WHAT NEEDS TO BE DONE
Return all lines of the listing below that carry the word "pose".

*** Opening DATASET SECTION ***

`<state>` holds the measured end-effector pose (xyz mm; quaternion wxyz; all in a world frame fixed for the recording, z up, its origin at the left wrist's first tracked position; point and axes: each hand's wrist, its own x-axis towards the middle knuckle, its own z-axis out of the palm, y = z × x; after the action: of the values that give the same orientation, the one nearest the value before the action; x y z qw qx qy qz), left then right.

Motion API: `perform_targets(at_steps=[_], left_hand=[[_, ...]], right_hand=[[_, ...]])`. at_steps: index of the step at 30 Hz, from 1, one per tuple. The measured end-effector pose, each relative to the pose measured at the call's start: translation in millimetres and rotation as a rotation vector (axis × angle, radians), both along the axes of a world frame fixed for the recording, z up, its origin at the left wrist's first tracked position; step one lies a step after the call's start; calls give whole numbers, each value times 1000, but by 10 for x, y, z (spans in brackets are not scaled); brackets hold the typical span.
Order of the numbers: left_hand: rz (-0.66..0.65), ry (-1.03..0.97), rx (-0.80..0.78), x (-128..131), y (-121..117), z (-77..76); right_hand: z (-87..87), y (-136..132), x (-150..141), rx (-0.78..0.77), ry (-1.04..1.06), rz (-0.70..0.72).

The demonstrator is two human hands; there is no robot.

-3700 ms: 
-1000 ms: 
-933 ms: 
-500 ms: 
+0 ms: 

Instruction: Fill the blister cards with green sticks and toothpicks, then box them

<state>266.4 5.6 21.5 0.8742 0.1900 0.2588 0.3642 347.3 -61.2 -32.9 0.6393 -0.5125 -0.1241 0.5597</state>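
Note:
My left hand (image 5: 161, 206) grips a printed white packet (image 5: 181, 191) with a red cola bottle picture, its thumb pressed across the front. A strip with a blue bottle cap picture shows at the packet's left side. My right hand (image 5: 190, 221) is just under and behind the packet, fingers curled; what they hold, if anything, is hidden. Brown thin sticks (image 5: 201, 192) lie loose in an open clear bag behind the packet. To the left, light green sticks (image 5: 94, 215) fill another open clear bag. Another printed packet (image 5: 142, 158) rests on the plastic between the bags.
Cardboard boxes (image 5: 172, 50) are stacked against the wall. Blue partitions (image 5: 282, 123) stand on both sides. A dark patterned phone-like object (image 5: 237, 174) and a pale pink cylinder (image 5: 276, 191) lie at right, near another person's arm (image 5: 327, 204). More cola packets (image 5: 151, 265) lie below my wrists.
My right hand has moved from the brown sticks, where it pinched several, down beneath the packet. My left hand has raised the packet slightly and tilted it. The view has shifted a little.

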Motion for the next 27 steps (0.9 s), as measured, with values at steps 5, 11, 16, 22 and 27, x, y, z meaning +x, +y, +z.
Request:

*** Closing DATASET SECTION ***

SOLUTION FOR THIS EXERCISE
`<state>` holds the measured end-effector pose (xyz mm; quaternion wxyz; all in a world frame fixed for the recording, z up, its origin at the left wrist's first tracked position; point and axes: each hand's wrist, its own x-axis towards the middle knuckle, its own z-axis out of the palm, y = z × x; after the action: of the values that give the same orientation, the one nearest the value before the action; x y z qw qx qy qz), left then right.
Motion API: `perform_targets(at_steps=[_], left_hand=[[_, ...]], right_hand=[[_, ...]])`. at_steps: index of the step at 30 Hz, from 1, one per tuple. The measured end-effector pose, each relative to the pose measured at the call's start: translation in millimetres and rotation as a rotation vector (axis × angle, radians), both along the axes of a world frame fixed for the recording, z up, its origin at the left wrist's first tracked position; step one lies a step after the call's start; calls give whole numbers, each value times 1000, but by 10 for x, y, z (spans in brackets are not scaled); brackets hold the typical span.

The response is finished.